Offen Fair Web Analytics is a open and self hosted web analytics tool that treats operators and users as equal parties.
22 Jul 2020, Frederik Ring
Episode Five — Resilience and documentation
Maybe the most exciting milestone in our current journey, Milestone 5 ends with Offen Fair Web Analytics finally stripping off that alpha
label we have been carrying around for quite a while now, and which admittedly might have scared away some potential users. The good thing about keeping it this long though is that we can feel pretty confident to release working software. We'll still defer the 1.0 for a while and start with v0.1.0
, but from now on we really mean it: Install Offen Fair Web Analytics in production, we are confident it'll be a good choice.
This means that during Milestone 5 we have released the following versions:
As always, you can download the latest release from get.offen.dev or pull it from Docker Hub.
Achievements
Accessibility Audit
As an NGI Zero project we are lucky enough to have great people in our network by default. This time Stichting Accessibility helped us with an A11y audit of Offen Fair Web Analytics. This audit resulted in helpful feedback and action points for us to improve upon the A11y aspects of the Auditorium and make Offen Fair Web Analytics an analytics tool for everyone.

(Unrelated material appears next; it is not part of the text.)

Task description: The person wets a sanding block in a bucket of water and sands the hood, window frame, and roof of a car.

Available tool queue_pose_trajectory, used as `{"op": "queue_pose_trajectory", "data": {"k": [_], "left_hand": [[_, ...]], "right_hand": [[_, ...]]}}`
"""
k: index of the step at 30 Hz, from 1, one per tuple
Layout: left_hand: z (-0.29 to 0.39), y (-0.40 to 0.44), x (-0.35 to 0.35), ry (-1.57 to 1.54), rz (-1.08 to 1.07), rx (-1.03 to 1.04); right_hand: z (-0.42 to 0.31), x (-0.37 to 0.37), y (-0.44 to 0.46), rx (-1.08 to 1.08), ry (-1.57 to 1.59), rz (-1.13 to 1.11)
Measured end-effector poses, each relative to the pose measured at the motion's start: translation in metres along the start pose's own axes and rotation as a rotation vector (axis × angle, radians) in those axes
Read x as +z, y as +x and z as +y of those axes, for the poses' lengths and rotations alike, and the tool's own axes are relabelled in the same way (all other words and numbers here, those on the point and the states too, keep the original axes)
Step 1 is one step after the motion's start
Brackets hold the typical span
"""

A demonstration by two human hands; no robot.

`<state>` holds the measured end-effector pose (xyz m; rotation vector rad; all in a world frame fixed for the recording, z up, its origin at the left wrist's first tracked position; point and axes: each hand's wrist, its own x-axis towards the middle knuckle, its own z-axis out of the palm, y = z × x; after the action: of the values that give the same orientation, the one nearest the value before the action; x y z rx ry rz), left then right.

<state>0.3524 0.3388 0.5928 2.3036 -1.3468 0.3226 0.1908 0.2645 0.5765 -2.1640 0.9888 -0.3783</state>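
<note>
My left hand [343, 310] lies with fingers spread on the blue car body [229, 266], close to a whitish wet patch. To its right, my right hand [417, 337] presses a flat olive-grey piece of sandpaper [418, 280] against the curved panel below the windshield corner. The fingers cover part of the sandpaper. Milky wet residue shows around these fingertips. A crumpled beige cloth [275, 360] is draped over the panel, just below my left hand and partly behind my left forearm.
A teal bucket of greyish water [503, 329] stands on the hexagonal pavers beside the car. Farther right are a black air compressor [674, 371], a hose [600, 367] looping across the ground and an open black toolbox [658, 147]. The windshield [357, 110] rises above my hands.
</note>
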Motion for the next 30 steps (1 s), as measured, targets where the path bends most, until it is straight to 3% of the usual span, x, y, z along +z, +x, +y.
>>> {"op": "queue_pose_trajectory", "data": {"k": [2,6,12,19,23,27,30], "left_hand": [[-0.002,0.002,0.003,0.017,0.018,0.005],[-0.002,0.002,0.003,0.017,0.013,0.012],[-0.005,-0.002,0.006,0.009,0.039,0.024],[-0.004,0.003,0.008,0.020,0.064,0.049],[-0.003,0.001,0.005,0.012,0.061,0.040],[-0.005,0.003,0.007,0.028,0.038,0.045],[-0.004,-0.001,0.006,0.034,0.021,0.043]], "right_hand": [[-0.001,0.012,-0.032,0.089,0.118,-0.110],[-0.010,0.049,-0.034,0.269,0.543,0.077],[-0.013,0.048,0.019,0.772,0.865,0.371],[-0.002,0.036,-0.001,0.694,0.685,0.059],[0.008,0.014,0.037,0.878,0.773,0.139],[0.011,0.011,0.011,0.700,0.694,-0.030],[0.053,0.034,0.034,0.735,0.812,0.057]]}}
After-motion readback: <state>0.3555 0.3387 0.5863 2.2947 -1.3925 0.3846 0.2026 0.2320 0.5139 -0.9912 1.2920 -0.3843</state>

Relevant PRs are: 386, 387, 389, 393
Security Audit
Another really helpful experience was having Offen Fair Web Analytics audited from a security perspective by the wonderful people from Radically Open Security. We had a great time looking at Offen Fair Web Analytics together, checking for exploits, leaky crypto, security issues and discussing general design questions that came up while working on Offen Fair Web Analytics. We did not find major flaws, but instead came up with a couple of very good ideas about how to make Offen Fair Web Analytics more secure and harden the server even further. These have been implemented by now and are included in the latest release, so make sure to update.
Relevant PRs are: 399, 400, 401, 405, 406
Community approved handling of licensing
With help from the FSFE, we adopted REUSE, a standard and tooling around the handling of licensing in non-small repositories. Having integrated a dedicated check for REUSE compliance into our CI pipeline allows us to stop worrying we have forgotten something, and will give everyone access to all licensing information needed to use or reuse Offen Fair Web Analytics in all scenarios.
In addition to that we now also automatically generate a NOTICE file from our dependency tree that we can include in our binary distributions, making sure every dependency is properly attributed when others download and use Offen Fair Web Analytics. You can see it in action being served from our own Offen Fair Web Analytics instance here: offen.offen.dev/NOTICE.txt
Relevant PRs are: 383, 414, 415
Integration tests
Putting more effort into an ongoing effort, we added more integration tests using the setup from Milestone 4. We now cover users and operators, so we'll hopefully ship fewer and fewer regressions with each test added. Also, we now run integration tests against all supported database backends (SQLite, MySQL, Postgres) so we can be sure all installation methods are always considered.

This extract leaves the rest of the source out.